Non-anonymous Anonymity

I was working on a kind-of-directory-kind-of-SSO project for past three months. I was working quite hard and had no time to follow the identity buzz around. Just few days ago I found the entry in Kim Cameron's blog that features a recording of his conversation with Craig Burton. One of the topic was anonymity, especially the question if anonymity is an empty set of claims or not. After a while it came to me that the question is all wrong. More exactly, the "anonymity" is all wrong.

First of all we usually see anonymity as a boolean quality. You are either anonymous or you are not. You cannot be "a bit more" anonymous or have "quite a big" anonymity. But if you see anonymity as a boolean value, you must first define the "world" that it operates on. This is called anonymity set by some researchers. The exact definition may be found here:

Pfitzmann, A., Kohntopp, M.,: Anonymity, Unobservability, Pseudonymity, and Identity Management A Proposal for Terminology, Designing Privacy Enhancing Technologies, International Workshop on Design Issues in Anonymity and Unobservability, 2000.
The anonymity set is a collection of all possible subjects that you can choose from.
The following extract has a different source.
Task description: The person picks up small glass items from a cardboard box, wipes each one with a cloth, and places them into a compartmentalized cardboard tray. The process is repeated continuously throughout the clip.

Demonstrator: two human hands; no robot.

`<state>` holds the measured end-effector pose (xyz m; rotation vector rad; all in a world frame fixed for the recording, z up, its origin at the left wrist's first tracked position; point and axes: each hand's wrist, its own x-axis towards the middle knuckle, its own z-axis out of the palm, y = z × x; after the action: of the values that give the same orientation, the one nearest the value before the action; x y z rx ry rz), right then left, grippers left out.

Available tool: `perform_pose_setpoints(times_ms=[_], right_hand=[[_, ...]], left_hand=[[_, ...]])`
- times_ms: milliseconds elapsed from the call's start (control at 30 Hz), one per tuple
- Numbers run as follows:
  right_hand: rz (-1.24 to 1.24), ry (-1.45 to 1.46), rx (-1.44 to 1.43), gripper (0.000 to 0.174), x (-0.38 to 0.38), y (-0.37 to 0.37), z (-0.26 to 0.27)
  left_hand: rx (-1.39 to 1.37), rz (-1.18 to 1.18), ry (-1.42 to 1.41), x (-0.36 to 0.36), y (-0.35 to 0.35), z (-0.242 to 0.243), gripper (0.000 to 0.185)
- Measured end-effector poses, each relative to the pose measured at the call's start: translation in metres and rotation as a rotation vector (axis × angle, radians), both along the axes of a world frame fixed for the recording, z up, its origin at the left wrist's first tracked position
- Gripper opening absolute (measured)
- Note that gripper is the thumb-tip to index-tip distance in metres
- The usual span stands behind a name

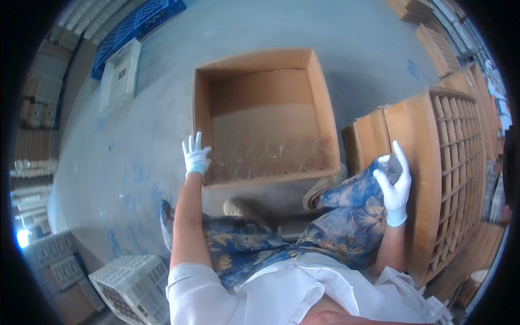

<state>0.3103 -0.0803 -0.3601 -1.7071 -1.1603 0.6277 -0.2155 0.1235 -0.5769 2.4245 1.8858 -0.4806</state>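
My left hand point(196, 156), in a white knit glove, has its fingers spread at the left wall of an open cardboard box point(266, 180). Two rows of clear drinking glasses point(274, 150) stand inside, along the wall nearest me. My right hand point(395, 185), gloved the same way, hovers over my right knee with thumb and fingers apart. I see nothing plainly held in it. Right beside that hand is a carton point(414, 162) with a cardboard divider grid point(457, 162) facing right.
More cartons point(367, 134) stand behind the gridded one. White plastic crates lie at lower left point(130, 284) and upper left point(120, 77), the latter against a blue plastic crate point(134, 34). Stacked goods point(36, 142) line the left side. My feet in clogs point(239, 209) are close to the box.
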Motion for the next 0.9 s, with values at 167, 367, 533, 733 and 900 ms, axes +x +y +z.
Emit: perform_pose_setpoints(times_ms=[167,367,533,733,900], right_hand=[[0.187,0.587,0.156,0.089,-0.04,-0.011,-0.04],[0.32,0.684,0.183,0.095,-0.12,0.013,-0.039],[0.503,-0.357,0.578,0.093,-0.174,0.042,0.038],[0.677,0.73,0.294,0.073,-0.136,-0.006,0.052],[0.677,0.97,0.271,0.062,-0.147,0.007,0.055]], left_hand=[[-0.045,0.024,0.113,0.01,0.034,0.03,0.015],[0.542,-0.161,-0.364,0.052,-0.01,0.196,0.011],[0.491,-0.173,-0.951,0.145,-0.124,0.273,0.014],[-0.471,-0.017,-2.048,0.178,-0.206,0.261,0.086],[-0.58,-0.303,-1.497,0.215,-0.183,0.181,0.067]])
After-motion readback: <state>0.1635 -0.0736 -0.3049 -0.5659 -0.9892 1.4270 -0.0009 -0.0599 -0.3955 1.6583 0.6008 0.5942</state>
For example when evaluating the anonymity of a single HTTP access the anonymity set may be "all IP-addressed devices" or "all devices accessing Internet form a single proxy server". In the former case the HTTP access is not anonymous, as it is identified by an IP address (the fact that the address may not uniquelly identify the client does not really matter). In the later case the access may be anonymous.

Or you may define anonymity as a quantitative value, measured by the size of the smallest applicable anonymity set. That way you may be "very anonymous" or "just a little bit anonymous". But in that case there's a new question: How much anonymity is enough?

One way or another, talking about anonymity without defining the anonymity set has no point. And I think that definition of anonymity set for the Internet may not be that easy. And will probably be very dynamic, anyway. Will we see the anonymity set as a collection of all Internet-enabled devices? Will we also include devices hidden behind masking proxies? Or will we see it as a set of physical users and it will not matter if a device is identified as long as a user is not? And if I can identify e.g. user's location (city) is the user still anonymous or is he not?

I think that the "anonymity" and "identity" are two extremes of quite broad and multi-dimensional identitifcation spectrum. And I also think that these two extremes cannot be reached in practice. But that may be a topic for following posts.

Maybe we should abandon the words "anonymity" and "identity" completely, as they may be very misleading. Especially while building practical systems.